### [TASK TO COMPLETE]
Skip the pictures and copy all the data that follows exactly.

(Beginning of INFORMATION SHOWN)

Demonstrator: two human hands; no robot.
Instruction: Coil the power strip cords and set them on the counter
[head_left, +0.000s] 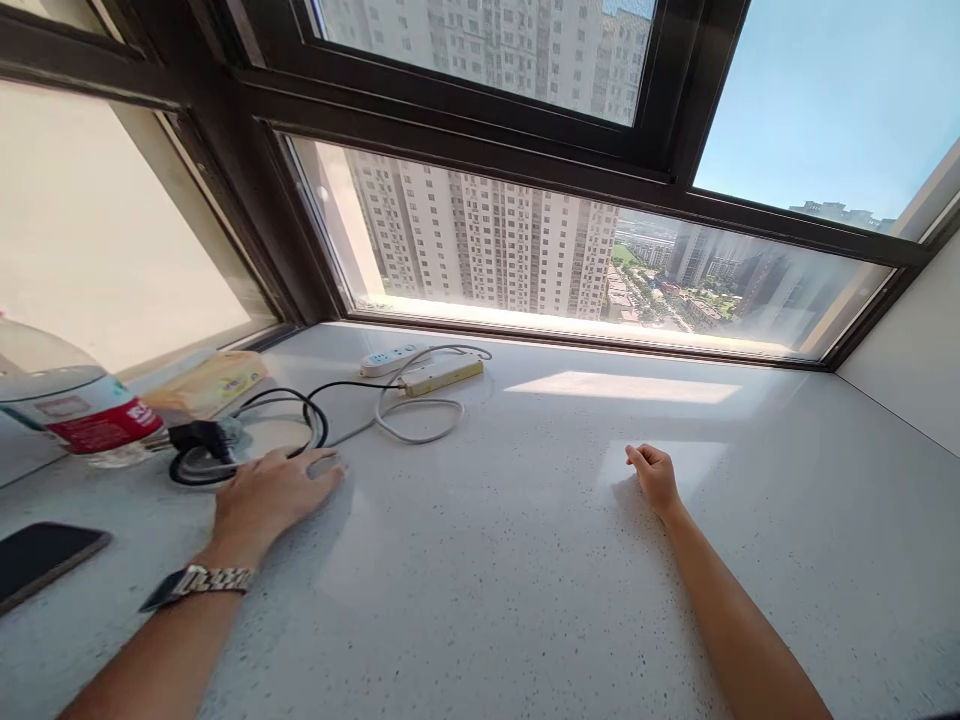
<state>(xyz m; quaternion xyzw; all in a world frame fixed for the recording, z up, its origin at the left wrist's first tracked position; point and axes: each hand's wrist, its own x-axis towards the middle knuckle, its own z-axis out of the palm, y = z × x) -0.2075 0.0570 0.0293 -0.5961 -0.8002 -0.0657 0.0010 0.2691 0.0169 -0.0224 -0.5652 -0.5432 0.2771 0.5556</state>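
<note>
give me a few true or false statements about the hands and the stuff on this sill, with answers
1. The left hand lies flat beside the black cable. True.
2. The right hand holds the phone. False: it rests on the bare sill, holding nothing; the phone lies far left.
3. A watch is on the left wrist. True.
4. The bottle stands by the right hand. False: it is at the left edge, near the left hand.
5. Two power strips lie near the window. True.
</note>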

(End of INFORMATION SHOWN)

### [EXERCISE ANSWER]
Demonstrator: two human hands; no robot.
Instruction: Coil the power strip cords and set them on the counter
[head_left, +0.000s] 
<state>(xyz m; quaternion xyzw; all in a world frame fixed for the recording, z up, its origin at the left wrist's first tracked position; point and axes: each hand's wrist, its own x-axis towards the middle knuckle, its own z-axis out of the palm, y = z × x) -0.2075 0.0570 0.0293 -0.5961 -0.8002 -0.0657 0.0010 0.2691 0.0169 -0.0224 -0.5652 -0.5432 0.2771 0.5556</state>
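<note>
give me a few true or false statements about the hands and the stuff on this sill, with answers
1. The left hand lies flat beside the black cable. True.
2. The right hand holds the phone. False: it rests on the bare sill, holding nothing; the phone lies far left.
3. A watch is on the left wrist. True.
4. The bottle stands by the right hand. False: it is at the left edge, near the left hand.
5. Two power strips lie near the window. True.
</note>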

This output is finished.